> [TASK STATEMENT]: Set the data down again, exactly as it appears below.

> [Records excerpted from a collection]:
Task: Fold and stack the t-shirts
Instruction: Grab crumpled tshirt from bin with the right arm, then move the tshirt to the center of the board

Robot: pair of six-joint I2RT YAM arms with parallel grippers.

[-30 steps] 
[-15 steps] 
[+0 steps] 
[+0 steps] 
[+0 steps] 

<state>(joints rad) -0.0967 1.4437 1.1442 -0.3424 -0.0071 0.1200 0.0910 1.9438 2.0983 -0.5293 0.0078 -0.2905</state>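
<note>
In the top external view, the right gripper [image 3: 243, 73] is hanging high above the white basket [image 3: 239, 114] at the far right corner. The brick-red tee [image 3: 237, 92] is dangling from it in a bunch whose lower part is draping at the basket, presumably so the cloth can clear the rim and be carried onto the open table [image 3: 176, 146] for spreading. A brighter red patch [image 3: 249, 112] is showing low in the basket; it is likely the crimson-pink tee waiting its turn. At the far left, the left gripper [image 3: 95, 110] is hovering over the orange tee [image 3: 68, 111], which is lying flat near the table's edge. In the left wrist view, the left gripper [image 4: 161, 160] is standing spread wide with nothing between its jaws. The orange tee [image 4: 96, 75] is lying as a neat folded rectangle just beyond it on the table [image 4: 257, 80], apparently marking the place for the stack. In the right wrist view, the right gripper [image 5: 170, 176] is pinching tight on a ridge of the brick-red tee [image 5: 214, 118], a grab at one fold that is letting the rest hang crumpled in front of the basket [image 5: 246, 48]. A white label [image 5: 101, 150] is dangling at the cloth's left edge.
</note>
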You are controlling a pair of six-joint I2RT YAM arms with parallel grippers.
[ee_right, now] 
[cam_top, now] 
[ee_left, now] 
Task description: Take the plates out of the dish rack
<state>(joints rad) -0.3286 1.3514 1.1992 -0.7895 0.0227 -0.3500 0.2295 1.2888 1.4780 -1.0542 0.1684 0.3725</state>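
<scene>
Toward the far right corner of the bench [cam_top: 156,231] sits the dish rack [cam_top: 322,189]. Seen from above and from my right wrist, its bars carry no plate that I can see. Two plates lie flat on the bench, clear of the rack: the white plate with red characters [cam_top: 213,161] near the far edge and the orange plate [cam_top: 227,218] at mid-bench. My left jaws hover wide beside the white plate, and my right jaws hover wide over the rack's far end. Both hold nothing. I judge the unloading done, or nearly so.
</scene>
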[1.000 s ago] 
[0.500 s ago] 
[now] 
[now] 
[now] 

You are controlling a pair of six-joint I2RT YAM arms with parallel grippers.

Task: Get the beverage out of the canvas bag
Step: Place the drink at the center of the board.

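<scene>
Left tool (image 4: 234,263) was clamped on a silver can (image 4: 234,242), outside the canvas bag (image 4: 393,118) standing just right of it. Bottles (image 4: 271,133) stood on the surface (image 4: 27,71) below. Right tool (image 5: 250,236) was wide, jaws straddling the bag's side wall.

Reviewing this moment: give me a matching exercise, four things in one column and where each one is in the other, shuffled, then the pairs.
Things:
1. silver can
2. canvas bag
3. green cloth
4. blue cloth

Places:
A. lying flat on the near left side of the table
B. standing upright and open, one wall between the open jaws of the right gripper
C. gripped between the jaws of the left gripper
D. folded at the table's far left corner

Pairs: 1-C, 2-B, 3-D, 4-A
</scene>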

> [OUTPUT BELOW]:
Task: Fold and stack the t-shirts
Instruction: Grab crumpled tshirt from bin with the right arm, then move the tshirt to the center of the board

Robot: pair of six-joint I2RT YAM arms with parallel grippers.

[-30 steps] 
[-15 steps] 
[+0 steps] 
[+0 steps] 
[+0 steps] 

<state>(joints rad) -0.0967 1.4437 1.1442 -0.3424 -0.0071 0.1200 0.0910 1.9438 2.0983 -0.5293 0.0078 -0.2905</state>
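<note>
In the top external view, the right gripper [image 3: 243, 73] is hanging high above the white basket [image 3: 239, 114] at the far right corner. The brick-red tee [image 3: 237, 92] is dangling from it in a bunch whose lower part is draping at the basket, presumably so the cloth can clear the rim and be carried onto the open table [image 3: 176, 146] for spreading. A brighter red patch [image 3: 249, 112] is showing low in the basket; it is likely the crimson-pink tee waiting its turn. At the far left, the left gripper [image 3: 95, 110] is hovering over the orange tee [image 3: 68, 111], which is lying flat near the table's edge. In the left wrist view, the left gripper [image 4: 161, 160] is standing spread wide with nothing between its jaws. The orange tee [image 4: 96, 75] is lying as a neat folded rectangle just beyond it on the table [image 4: 257, 80], apparently marking the place for the stack. In the right wrist view, the right gripper [image 5: 170, 176] is pinching tight on a ridge of the brick-red tee [image 5: 214, 118], a grab at one fold that is letting the rest hang crumpled in front of the basket [image 5: 246, 48]. A white label [image 5: 101, 150] is dangling at the cloth's left edge.
</note>
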You are controlling a pair of six-joint I2RT YAM arms with parallel grippers.
[ee_right, now] 
[cam_top, now] 
[ee_left, now] 
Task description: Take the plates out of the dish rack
<state>(joints rad) -0.3286 1.3514 1.1992 -0.7895 0.0227 -0.3500 0.2295 1.2888 1.4780 -1.0542 0.1684 0.3725</state>
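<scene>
Toward the far right corner of the bench [cam_top: 156,231] sits the dish rack [cam_top: 322,189]. Seen from above and from my right wrist, its bars carry no plate that I can see. Two plates lie flat on the bench, clear of the rack: the white plate with red characters [cam_top: 213,161] near the far edge and the orange plate [cam_top: 227,218] at mid-bench. My left jaws hover wide beside the white plate, and my right jaws hover wide over the rack's far end. Both hold nothing. I judge the unloading done, or nearly so.
</scene>
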[1.000 s ago] 
[0.500 s ago] 
[now] 
[now] 
[now] 

You are controlling a pair of six-joint I2RT YAM arms with parallel grippers.

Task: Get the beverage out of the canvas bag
Step: Place the drink at the center of the board.

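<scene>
Left tool (image 4: 234,263) was clamped on a silver can (image 4: 234,242), outside the canvas bag (image 4: 393,118) standing just right of it. Bottles (image 4: 271,133) stood on the surface (image 4: 27,71) below. Right tool (image 5: 250,236) was wide, jaws straddling the bag's side wall.

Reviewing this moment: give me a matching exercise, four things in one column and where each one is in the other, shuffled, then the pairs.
Things:
1. silver can
2. canvas bag
3. green cloth
4. blue cloth

Places:
A. lying flat on the near left side of the table
B. standing upright and open, one wall between the open jaws of the right gripper
C. gripped between the jaws of the left gripper
D. folded at the table's far left corner

Pairs: 1-C, 2-B, 3-D, 4-A
</scene>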

The response is complete as it stands.